• _Goal of the exercise_
Every entry needs to be given again exactly as it reads.

++++++++++

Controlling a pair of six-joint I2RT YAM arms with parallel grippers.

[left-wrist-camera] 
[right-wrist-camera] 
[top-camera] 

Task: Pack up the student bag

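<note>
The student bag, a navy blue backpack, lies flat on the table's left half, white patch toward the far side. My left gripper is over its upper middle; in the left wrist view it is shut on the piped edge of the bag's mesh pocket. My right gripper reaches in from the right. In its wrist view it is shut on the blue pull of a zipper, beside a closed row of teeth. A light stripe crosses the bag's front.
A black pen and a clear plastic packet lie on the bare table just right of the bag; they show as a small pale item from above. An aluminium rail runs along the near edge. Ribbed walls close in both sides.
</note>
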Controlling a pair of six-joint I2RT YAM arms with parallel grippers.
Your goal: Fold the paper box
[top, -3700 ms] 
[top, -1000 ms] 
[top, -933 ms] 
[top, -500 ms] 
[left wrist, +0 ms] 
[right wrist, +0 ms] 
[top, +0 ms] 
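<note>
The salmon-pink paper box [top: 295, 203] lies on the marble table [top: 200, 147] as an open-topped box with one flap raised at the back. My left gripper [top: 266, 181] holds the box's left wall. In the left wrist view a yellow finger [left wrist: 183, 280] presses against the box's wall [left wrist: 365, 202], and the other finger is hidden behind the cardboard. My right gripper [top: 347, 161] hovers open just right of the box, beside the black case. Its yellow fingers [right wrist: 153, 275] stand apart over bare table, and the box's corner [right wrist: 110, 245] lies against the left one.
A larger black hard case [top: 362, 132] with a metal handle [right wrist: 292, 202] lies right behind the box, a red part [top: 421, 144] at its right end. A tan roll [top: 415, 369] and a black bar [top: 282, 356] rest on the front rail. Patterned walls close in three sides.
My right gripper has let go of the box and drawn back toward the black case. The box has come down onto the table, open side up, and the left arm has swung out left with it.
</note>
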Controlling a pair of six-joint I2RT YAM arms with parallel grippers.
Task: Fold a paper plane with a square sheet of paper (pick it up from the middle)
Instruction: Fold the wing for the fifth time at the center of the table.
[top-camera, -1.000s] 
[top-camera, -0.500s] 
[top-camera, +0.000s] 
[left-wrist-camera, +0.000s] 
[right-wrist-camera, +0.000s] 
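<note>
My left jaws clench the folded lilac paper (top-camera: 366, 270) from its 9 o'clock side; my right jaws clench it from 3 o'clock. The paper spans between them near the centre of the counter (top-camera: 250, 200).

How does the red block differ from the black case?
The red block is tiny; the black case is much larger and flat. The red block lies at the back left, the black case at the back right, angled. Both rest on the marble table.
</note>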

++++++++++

• _Answer to the exercise_
Controlling a pair of six-joint I2RT YAM arms with parallel grippers.

[left-wrist-camera] 
[right-wrist-camera] 
[top-camera] 

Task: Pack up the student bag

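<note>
The student bag, a navy blue backpack, lies flat on the table's left half, white patch toward the far side. My left gripper is over its upper middle; in the left wrist view it is shut on the piped edge of the bag's mesh pocket. My right gripper reaches in from the right. In its wrist view it is shut on the blue pull of a zipper, beside a closed row of teeth. A light stripe crosses the bag's front.
A black pen and a clear plastic packet lie on the bare table just right of the bag; they show as a small pale item from above. An aluminium rail runs along the near edge. Ribbed walls close in both sides.
</note>
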Controlling a pair of six-joint I2RT YAM arms with parallel grippers.
Your goal: Fold the paper box
[top, -3700 ms] 
[top, -1000 ms] 
[top, -933 ms] 
[top, -500 ms] 
[left wrist, +0 ms] 
[right wrist, +0 ms] 
[top, +0 ms] 
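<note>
The salmon-pink paper box [top: 295, 203] lies on the marble table [top: 200, 147] as an open-topped box with one flap raised at the back. My left gripper [top: 266, 181] holds the box's left wall. In the left wrist view a yellow finger [left wrist: 183, 280] presses against the box's wall [left wrist: 365, 202], and the other finger is hidden behind the cardboard. My right gripper [top: 347, 161] hovers open just right of the box, beside the black case. Its yellow fingers [right wrist: 153, 275] stand apart over bare table, and the box's corner [right wrist: 110, 245] lies against the left one.
A larger black hard case [top: 362, 132] with a metal handle [right wrist: 292, 202] lies right behind the box, a red part [top: 421, 144] at its right end. A tan roll [top: 415, 369] and a black bar [top: 282, 356] rest on the front rail. Patterned walls close in three sides.
My right gripper has let go of the box and drawn back toward the black case. The box has come down onto the table, open side up, and the left arm has swung out left with it.
</note>
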Controlling a pair of six-joint I2RT YAM arms with parallel grippers.
Task: Fold a paper plane with a square sheet of paper (pick it up from the middle)
Instruction: Fold the wing for the fifth time at the center of the table.
[top-camera, -1.000s] 
[top-camera, -0.500s] 
[top-camera, +0.000s] 
[left-wrist-camera, +0.000s] 
[right-wrist-camera, +0.000s] 
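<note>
My left jaws clench the folded lilac paper (top-camera: 366, 270) from its 9 o'clock side; my right jaws clench it from 3 o'clock. The paper spans between them near the centre of the counter (top-camera: 250, 200).

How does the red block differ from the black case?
The red block is tiny; the black case is much larger and flat. The red block lies at the back left, the black case at the back right, angled. Both rest on the marble table.
</note>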

The answer given here is complete.